UK's recovery not debt-fuelled

Money
Image caption,

The overall indebtedness of the UK economy should fall pretty sharply in 2014

The publication of the 2013 national accounts contained a number of positives, not least of which was an upward revision to exports, and confirmation that business investment is recovering.

Or, to put it another way, although the belated escape of the UK economy from the long years of stagnation has been too dependent, many would say, on growth in consumer spending (in the traditional British way), the recovery is not as unbalanced as some have feared.

And there is another benign trend, noted by Michael Saunders of Citi, which is that national income is at last growing faster than our debts.

Or, to put it another way, the burden of our debts is - for the first time since the great crash of 2008 - diminishing.

To be clear, those debts remain big by historic standards, and the falls are not transformative of the UK's prospects.

But there does appear to be a trend of gentle deleveraging, or a reduction in debts as a percentage of income, after the many years of binging on credit.

And please, at this juncture, do not scream "unsustainable housing boom" and point to the current surge of households - especially in London and the South East - taking out big mortgages.

Falling debts

Of course, there is a bit of that going on, but in 2013 at least the big trends were of a more prudent sort.

As it happens, my numbers are a bit different from Saunders', because there are a variety of ways to cut the UK Economic Accounts, external.

But the direction of travel is the same.

Thus, debts of private non-financial companies fell between 2012 and 2013, from 99% of Gross Domestic Product (GDP) to 94%.

And household debts dropped from 94% to 91.5% of GDP.

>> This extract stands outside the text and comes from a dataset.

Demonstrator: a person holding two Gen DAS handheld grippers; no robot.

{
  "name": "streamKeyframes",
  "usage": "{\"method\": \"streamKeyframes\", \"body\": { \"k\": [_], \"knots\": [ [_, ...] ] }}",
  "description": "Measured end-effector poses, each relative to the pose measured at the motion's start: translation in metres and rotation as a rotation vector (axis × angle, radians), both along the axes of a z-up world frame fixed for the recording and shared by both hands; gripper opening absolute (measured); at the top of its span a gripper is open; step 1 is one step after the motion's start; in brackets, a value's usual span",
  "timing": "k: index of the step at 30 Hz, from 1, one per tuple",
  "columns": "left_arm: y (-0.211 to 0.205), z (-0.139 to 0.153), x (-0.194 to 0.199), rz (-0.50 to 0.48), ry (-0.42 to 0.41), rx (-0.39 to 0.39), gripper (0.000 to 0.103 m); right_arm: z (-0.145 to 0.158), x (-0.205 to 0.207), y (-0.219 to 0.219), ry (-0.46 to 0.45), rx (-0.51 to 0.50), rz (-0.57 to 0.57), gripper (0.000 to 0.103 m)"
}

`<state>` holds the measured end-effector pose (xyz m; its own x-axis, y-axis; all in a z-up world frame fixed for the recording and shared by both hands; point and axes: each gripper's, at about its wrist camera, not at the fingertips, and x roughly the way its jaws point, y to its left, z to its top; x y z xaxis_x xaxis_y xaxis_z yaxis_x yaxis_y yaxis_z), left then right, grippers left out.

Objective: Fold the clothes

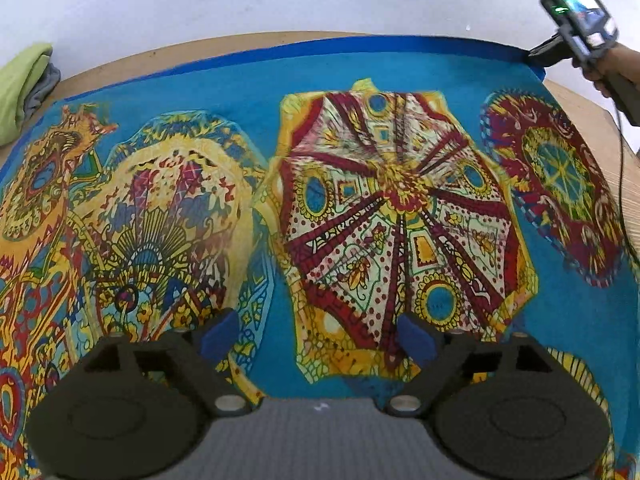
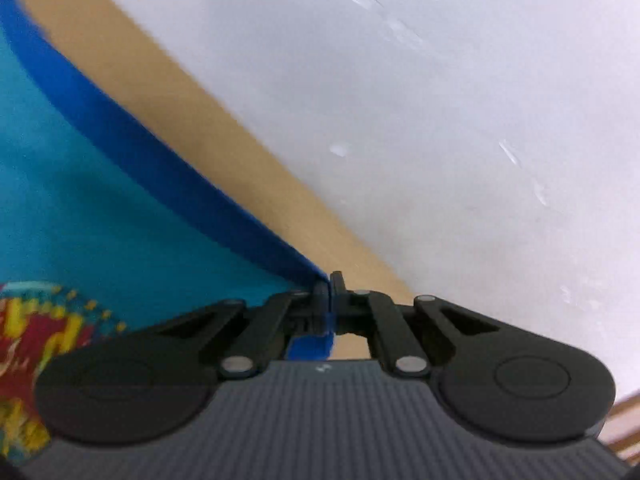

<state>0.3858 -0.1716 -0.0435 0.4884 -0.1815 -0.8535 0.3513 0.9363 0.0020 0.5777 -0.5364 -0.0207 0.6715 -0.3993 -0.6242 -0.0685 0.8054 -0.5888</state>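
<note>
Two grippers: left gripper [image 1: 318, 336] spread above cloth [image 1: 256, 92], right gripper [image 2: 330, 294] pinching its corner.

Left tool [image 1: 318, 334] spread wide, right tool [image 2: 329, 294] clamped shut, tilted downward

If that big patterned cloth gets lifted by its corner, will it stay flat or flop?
Probably flop: the patterned cloth lies thin and flat on the table. Likely light, since the right tongs pinch only its blue border.
</note>
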Motion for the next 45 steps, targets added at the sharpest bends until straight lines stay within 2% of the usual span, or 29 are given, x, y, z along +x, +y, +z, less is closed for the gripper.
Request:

Those ratios are still pretty high by historic standards, but the falls are significant.

However, when it comes to the public sector, the economic accounts do not really tally with what we know to be the underlying picture, that of rising indebtedness: they show a fall in gross central government indebtedness from 100% of GDP to 97% (or from 71% to 69% on a net basis), presumably because they do not adjust for a number of one-off transactions that distort the fundamental trend.

But even if we use the Office for Budget Responsibility's estimate that the government borrowed the equivalent of about 7% of GDP in the last calendar year, aggregate indebtedness in the real economy is still high, at about 300% of GDP, but it may be very slightly shrinking.

This leads to two stupidly obvious thoughts.

First, it would be wrong to characterise the recovery as debt-fuelled.

Second, with austerity rolling relentlessly on this year, and GDP at market prices likely to keep rising faster than private sector debts, 2014 should be a year in which the overall leverage or indebtedness of the British economy falls pretty sharply.